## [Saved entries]
<<<<
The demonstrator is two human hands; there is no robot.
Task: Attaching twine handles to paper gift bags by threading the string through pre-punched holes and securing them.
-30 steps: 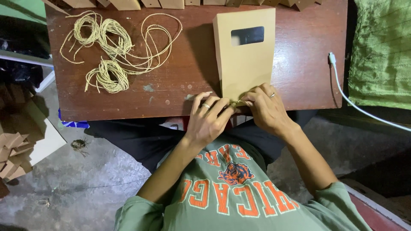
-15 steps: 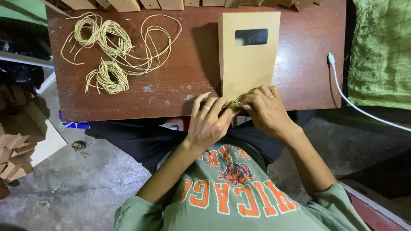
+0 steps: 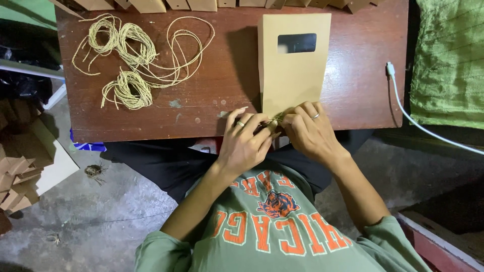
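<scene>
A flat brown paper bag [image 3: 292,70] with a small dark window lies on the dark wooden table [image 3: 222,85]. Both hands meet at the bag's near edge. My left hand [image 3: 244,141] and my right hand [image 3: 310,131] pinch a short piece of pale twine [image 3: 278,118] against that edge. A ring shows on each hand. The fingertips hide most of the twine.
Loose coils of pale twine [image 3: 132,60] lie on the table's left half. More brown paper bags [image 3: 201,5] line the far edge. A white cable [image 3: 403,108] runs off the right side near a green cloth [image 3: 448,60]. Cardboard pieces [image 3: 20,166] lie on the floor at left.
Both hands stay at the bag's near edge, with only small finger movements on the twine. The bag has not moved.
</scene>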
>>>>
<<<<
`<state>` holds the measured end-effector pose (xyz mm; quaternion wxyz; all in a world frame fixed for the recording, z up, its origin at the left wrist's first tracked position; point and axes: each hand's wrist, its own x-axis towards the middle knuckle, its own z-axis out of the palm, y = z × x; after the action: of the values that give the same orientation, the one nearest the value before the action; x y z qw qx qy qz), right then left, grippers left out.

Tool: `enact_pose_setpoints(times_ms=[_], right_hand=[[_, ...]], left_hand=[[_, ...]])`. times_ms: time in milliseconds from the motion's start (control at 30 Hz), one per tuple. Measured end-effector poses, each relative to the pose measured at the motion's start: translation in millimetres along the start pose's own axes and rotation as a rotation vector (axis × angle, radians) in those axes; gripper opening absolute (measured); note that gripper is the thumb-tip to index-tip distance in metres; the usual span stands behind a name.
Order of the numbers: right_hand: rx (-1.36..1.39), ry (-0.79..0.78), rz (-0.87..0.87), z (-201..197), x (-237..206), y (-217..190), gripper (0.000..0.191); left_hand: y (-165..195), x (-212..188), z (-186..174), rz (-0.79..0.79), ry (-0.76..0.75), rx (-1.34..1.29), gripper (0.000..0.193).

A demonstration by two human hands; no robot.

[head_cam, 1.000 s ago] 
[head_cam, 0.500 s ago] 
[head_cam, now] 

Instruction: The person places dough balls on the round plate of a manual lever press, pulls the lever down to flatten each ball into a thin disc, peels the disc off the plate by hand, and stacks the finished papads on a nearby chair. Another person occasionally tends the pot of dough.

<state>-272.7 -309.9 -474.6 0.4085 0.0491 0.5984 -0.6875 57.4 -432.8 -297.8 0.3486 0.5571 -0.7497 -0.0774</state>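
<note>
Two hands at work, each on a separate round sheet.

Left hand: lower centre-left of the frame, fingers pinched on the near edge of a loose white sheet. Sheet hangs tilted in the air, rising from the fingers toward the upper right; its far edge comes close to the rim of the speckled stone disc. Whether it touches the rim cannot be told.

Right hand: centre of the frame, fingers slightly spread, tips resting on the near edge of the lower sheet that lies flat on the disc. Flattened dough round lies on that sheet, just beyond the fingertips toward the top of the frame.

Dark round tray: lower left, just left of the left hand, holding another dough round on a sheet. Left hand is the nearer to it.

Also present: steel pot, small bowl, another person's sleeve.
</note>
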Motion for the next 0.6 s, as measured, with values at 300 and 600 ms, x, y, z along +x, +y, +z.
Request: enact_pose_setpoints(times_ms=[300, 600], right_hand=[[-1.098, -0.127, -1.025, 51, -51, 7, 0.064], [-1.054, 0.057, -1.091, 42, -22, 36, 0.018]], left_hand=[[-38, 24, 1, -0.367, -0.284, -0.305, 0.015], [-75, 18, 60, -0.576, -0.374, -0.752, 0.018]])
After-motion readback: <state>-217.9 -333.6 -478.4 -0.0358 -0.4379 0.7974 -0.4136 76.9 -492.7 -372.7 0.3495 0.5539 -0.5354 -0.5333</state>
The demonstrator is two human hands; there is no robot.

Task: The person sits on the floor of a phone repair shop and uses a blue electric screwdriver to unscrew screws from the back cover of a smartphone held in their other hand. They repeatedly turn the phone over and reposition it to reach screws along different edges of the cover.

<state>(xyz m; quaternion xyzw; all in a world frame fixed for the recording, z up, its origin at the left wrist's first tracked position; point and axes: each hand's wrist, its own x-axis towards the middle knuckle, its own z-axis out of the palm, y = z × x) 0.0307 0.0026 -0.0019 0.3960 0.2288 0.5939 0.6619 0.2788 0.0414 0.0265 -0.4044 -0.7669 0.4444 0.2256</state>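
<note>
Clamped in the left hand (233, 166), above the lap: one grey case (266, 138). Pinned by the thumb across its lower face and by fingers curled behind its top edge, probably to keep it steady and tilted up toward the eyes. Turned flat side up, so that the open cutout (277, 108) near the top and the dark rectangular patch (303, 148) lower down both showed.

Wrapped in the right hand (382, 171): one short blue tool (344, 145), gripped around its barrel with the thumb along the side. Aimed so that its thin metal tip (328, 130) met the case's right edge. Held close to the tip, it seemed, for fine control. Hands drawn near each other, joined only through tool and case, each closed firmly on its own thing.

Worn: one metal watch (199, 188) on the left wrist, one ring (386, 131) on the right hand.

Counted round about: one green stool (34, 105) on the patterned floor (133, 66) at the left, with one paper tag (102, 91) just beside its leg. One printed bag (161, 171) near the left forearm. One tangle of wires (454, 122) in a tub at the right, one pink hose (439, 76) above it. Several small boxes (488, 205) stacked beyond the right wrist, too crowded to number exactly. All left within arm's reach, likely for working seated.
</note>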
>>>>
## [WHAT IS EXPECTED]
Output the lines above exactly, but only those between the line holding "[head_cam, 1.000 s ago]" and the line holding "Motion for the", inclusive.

## [YOUR SOLUTION]
[head_cam, 1.000 s ago] 
[head_cam, 0.500 s ago] 
[head_cam, now] 

Instruction: The person places dough balls on the round plate of a manual lever press, pulls the lever down to flatten each ball into a thin disc, peels the disc off the plate by hand, and stacks the finished papads on a nearby chair. Another person occasionally tends the pot of dough.

<state>-272.7 -309.9 -474.6 0.4085 0.0491 0.5984 -0.6875 57.4 -432.8 -297.8 0.3486 0.5571 -0.7497 -0.0774</state>
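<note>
Two hands at work, each on a separate round sheet.

Left hand: lower centre-left of the frame, fingers pinched on the near edge of a loose white sheet. Sheet hangs tilted in the air, rising from the fingers toward the upper right; its far edge comes close to the rim of the speckled stone disc. Whether it touches the rim cannot be told.

Right hand: centre of the frame, fingers slightly spread, tips resting on the near edge of the lower sheet that lies flat on the disc. Flattened dough round lies on that sheet, just beyond the fingertips toward the top of the frame.

Dark round tray: lower left, just left of the left hand, holding another dough round on a sheet. Left hand is the nearer to it.

Also present: steel pot, small bowl, another person's sleeve.
</note>
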Motion for the next 0.6 s, as measured, with values at 300 and 600 ms, x, y, z along +x, +y, +z.

What appears above is the complete answer.